Traditionally property investors buy into new house and land packages because they want to invest in real estate but many like the tax benefits of new property.
Higher rentals and house depreciation
New properties set the benchmark for the highest rentals because they are new, but the benefit that many high income earners want is the depreciation of the building. The land will generally always go up in value (and so too does the cost of building a new home) but the one that has just been built will now begin to depreciate in value and that can be claimed as a cost of ownership.
Because a property depreciates an investor can reduce their taxable income by this depreciation amount.

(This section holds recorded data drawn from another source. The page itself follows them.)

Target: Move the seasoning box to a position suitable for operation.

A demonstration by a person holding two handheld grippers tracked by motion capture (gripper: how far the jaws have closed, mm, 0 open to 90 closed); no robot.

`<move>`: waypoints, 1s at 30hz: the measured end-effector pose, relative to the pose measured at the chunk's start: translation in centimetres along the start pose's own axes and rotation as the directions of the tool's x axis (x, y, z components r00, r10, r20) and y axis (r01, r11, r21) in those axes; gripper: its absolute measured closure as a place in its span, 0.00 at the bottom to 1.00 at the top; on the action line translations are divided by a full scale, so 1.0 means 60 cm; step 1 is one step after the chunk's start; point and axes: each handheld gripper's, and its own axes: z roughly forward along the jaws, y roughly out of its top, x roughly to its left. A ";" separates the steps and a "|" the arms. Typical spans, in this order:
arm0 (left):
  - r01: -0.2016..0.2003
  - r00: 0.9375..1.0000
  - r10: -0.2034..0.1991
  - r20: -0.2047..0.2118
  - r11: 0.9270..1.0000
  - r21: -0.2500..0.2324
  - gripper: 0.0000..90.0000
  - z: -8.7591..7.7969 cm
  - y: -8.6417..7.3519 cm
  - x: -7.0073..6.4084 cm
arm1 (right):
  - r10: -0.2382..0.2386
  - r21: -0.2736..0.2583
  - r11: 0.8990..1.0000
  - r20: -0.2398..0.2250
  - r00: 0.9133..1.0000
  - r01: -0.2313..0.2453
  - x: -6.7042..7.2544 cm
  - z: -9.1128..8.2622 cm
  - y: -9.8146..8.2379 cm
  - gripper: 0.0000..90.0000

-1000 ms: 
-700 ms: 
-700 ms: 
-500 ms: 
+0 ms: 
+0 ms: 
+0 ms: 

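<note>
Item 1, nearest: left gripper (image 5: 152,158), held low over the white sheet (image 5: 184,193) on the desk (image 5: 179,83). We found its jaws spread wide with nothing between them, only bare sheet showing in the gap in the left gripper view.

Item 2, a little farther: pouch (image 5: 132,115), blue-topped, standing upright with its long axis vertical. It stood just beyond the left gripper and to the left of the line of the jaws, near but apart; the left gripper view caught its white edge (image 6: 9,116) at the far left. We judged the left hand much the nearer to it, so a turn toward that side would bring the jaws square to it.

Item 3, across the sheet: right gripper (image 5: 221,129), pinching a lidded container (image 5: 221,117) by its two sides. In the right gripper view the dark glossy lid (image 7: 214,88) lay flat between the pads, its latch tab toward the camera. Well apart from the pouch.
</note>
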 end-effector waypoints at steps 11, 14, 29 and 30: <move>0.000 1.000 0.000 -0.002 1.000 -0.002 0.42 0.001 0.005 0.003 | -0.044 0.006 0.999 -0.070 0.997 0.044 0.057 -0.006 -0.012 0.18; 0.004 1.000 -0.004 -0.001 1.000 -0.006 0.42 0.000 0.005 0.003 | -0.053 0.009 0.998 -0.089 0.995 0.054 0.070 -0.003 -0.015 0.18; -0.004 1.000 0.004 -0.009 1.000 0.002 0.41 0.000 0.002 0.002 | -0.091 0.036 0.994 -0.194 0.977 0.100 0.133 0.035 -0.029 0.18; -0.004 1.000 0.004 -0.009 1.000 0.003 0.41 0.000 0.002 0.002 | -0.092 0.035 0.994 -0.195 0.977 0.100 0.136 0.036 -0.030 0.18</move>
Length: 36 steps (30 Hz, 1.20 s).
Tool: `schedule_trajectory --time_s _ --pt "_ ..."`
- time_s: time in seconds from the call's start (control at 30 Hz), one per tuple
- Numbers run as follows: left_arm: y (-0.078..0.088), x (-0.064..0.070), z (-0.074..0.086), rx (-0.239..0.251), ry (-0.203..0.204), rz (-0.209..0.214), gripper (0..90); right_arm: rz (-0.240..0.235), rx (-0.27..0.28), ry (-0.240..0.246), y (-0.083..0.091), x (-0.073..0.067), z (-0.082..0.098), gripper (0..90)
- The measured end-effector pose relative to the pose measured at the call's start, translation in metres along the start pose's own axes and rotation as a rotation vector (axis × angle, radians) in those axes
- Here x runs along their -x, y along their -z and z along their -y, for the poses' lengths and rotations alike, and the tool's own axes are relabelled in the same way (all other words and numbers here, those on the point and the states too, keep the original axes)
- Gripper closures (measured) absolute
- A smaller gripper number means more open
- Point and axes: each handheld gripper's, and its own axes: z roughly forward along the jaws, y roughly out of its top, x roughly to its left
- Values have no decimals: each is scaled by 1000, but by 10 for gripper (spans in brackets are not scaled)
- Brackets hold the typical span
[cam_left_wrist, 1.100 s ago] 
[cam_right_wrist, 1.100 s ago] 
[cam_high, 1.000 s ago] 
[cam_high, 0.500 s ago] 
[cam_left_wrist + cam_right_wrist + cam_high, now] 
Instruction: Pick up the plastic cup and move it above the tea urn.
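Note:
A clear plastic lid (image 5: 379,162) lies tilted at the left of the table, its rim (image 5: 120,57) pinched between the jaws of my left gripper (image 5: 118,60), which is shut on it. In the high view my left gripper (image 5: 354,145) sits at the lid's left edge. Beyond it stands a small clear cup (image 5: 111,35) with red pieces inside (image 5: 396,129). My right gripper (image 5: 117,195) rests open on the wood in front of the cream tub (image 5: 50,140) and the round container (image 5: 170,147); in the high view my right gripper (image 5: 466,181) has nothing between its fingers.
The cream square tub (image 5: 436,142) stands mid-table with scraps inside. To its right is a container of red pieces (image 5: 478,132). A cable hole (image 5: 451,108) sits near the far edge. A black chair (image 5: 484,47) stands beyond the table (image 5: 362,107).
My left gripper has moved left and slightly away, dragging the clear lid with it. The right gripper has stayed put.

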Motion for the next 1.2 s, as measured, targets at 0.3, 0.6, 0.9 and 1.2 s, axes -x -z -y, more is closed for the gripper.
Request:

High income, positive cashflow investment properties
Some high income earning investors don’t mind if the rental income they earn is low in the beginning because it adds to their total tax deductions. These investors also understand that as the value of their property increases over time so too the rental income will increase in the future. After 5-7 years their property will be cashflow positive.
Having said that more and more investors want their investment property to be cashflow positive so that it pays for itself and there are a couple ways to achieve this.
Invest in a granny flat development
Commonly known as a granny flat, a secondary dwelling (usually at the rear of the property) is a great way to increase the rental income from an investment property.
Learn more about secondary dwellings and granny flats
Buy a dual key property

A dual-key property is similar to a Duplex or semi-detached house in that it’s one house with a central wall which divides two dwellings.
It enables you to have two incomes for what is essentially just one building and they’re commonly configured with a larger residence on one side and smaller one on the other.